The U.S. Securities and Exchange Commission (SEC) announced on June 8 that it has again reopened the comment period for its proposed rule on recovery of erroneously awarded compensation under section 954 of the Dodd-Frank Wall Street Reform and Consumer Protection Act of 2010 (Dodd-Frank Act) for an additional 30 days that will close on July 14. On the same day as the announcement, the SEC also released an internal memo from the Division of Economic and Risk Analysis (DERA) that provides a summary of what issues might be included in an economic analysis under any final regulations, if and when they are adopted. Beyond that, however, the SEC provided no explicit indications of what additional information they are seeking in this announcement.
We blogged previously on what we view as the issues the SEC is struggling to resolve in its final regulations, and those observations still hold as the comment period is reopened. From more recent comment letters, and the DERA report, we are able to glean some insights on what issues the SEC still has to resolve, discussed below.
The SEC noted last October it was considering expanding the rule to cover restatements to correct errors that are not material to those previously issued financial statements but would result in a material misstatement if (a) the errors were left uncorrected in the current report or (b) the error correction was recognized in the current period.
The DERA report found that although “little r” restatements may account for roughly three times as many restatements as “Big R” restatements, based on 2019 – 2021 data, the proportion of “little r” restatements that trigger clawbacks would be far lower because they result in smaller stock price reactions. There would be benefits if the rule is expanded, according to the DERA, in that compensation recoveries would provide additional corporate funds for other productive uses and could encourage even higher-quality financial reporting by companies. Additionally, companies would be less likely to create incentives to avoid “Big R” restatements when future “little r” restatements also would trigger clawbacks.

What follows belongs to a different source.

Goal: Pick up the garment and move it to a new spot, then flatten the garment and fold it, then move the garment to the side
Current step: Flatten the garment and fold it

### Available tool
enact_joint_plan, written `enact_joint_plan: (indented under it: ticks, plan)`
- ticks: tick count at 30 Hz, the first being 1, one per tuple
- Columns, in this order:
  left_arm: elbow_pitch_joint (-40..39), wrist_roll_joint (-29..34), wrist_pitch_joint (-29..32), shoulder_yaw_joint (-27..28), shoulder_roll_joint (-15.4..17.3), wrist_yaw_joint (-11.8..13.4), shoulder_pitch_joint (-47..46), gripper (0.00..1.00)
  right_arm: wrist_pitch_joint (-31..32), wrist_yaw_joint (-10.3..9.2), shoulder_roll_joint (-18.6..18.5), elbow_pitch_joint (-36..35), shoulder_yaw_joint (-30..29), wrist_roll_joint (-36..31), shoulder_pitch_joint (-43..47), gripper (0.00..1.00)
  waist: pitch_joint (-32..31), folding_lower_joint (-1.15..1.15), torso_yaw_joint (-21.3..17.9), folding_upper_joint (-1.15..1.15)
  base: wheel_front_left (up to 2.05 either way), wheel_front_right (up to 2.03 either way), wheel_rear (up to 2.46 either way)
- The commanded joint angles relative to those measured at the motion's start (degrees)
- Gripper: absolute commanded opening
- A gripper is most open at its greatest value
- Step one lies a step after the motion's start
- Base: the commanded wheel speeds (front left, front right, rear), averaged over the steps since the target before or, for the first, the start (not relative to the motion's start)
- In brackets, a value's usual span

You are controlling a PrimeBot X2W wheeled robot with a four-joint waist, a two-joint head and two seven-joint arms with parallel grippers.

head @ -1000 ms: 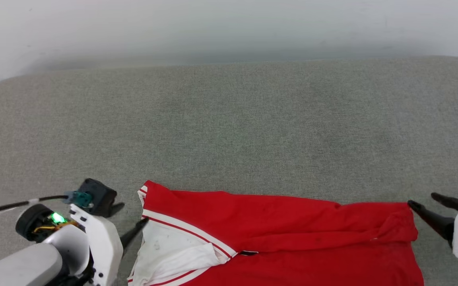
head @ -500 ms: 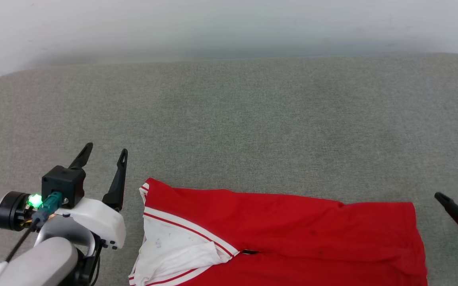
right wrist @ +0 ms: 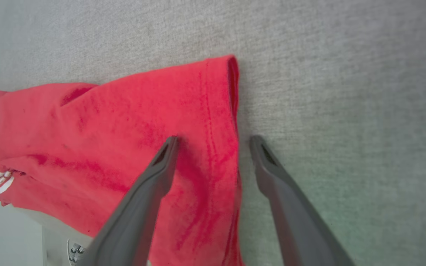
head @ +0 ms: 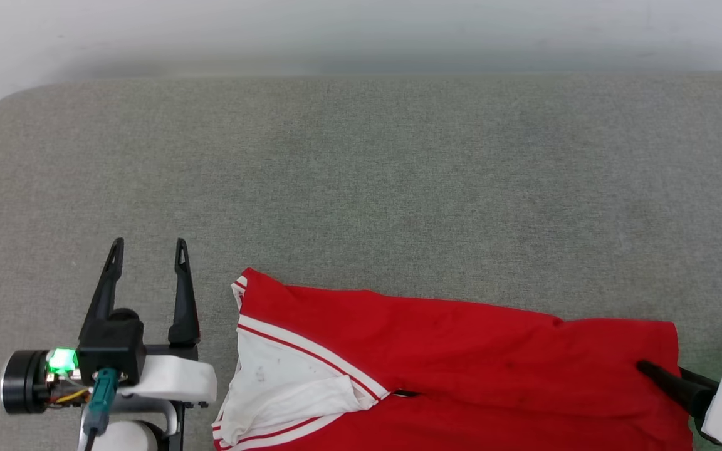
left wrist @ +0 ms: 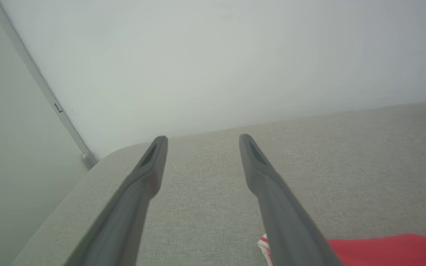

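The garment (head: 461, 351) is a red shirt with a white, red-striped sleeve, lying folded along the near edge of the grey padded surface (head: 361, 175). My left gripper (head: 148, 245) stands open to the left of the sleeve, fingers pointing away and clear of the cloth. In the left wrist view the left gripper (left wrist: 202, 137) has nothing between its fingers, and the garment (left wrist: 383, 251) shows at the lower right. My right gripper (head: 660, 368) is open at the shirt's right hem. The right gripper (right wrist: 213, 139) straddles the garment's (right wrist: 124, 122) hem edge, one finger over red cloth and one over grey.
A pale wall (head: 361, 31) runs behind the surface. The surface's rounded left corner (left wrist: 98, 162) drops off near my left gripper. Bare grey padding stretches beyond the garment to the far edge.
The left gripper has swung from pointing at the sleeve to pointing away from me. The right gripper drew back right, then came in over the hem. The camera has shifted a little.
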Motion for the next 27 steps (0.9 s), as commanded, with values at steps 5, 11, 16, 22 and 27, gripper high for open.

The cost of compliance is cited as a reason why the SEC might decide not to include “little r” restatements where recoveries might be less beneficial when share price impacts are minimal. The DERA also noted that data clearly reflects that smaller reporting companies disproportionately report “little r” restatements, so their administrative burden would be heightened compared with larger companies.
For performance-based equity grants that use share price or generally accepted accounting provision (GAAP) measures, calculation of the compensation subject to clawback after a restatement would be complicated but fairly straightforward. Things get even more complicated in determining the impact of a restatement on non-GAAP performance metrics used under a performance-based compensation plan; however, each of these calculations can likely be managed by in-house company resources.
Relative total shareholder return (TSR) plans would require companies to tackle an exponential degree of complication when determining the impact of a restatement. Not only would a company need to do an event study of the stock price impact of the restatement on the company itself, it would also need to do the same study for every company in its comparator group because share prices of peers are impacted by any financial restatement of a company within that peer group.
Our view is that the SEC understands these complications but may consider that it doesn’t have the regulatory authority to exempt relative TSR plans from coverage under the rules.
The SEC determination to require more disclosure when a clawback is invoked, per its contemplated rules when it last reopened the comment period, will create challenges for companies that their SEC counsel will need to balance. We surmise the SEC would prefer to permit companies more discretion in how they apply their judgment in making the cost/benefit determination of whether to claw back, and how those calculations are made, rather than providing black letter rules as to how calculations must be made; however, it appears that the price of flexibility may be that the SEC then would require companies to show their work in calculating the clawback amounts in proxy and other filings.
On the other hand, the more companies must disclose how they made those decisions, including potentially showing the calculations, the more likely it is that the plaintiffs’ bar would be provided sufficient information in company filings that would enable the plaintiffs to withstand a company’s motion to dismiss if they sue to challenge those calculations as not being in the best interests of shareholders. As a result, this puts a lot more pressure on companies to take a more aggressive view when calculating amounts to be clawed back from executives to withstand these legal claims that not all money owed to the company was recouped.
We are not yet to the end of the road on Dodd-Frank clawbacks, as the SEC still seems to be pondering some important considerations on how the rules will be crafted; however, we have seen no indication that the currently constituted SEC will decide it can ignore Congress’s statutory remit to finalize these regulations. It is still possible the SEC is closer to issuing final regulations than it appears, so companies should not conclude regulations won’t be finalized until 2023. Keep in mind, once the regulations are finalized, it becomes the obligation of the various listing exchanges to adopt rules to implement the SEC guidance, which likely adds another six months until clawback policies must be adopted by companies.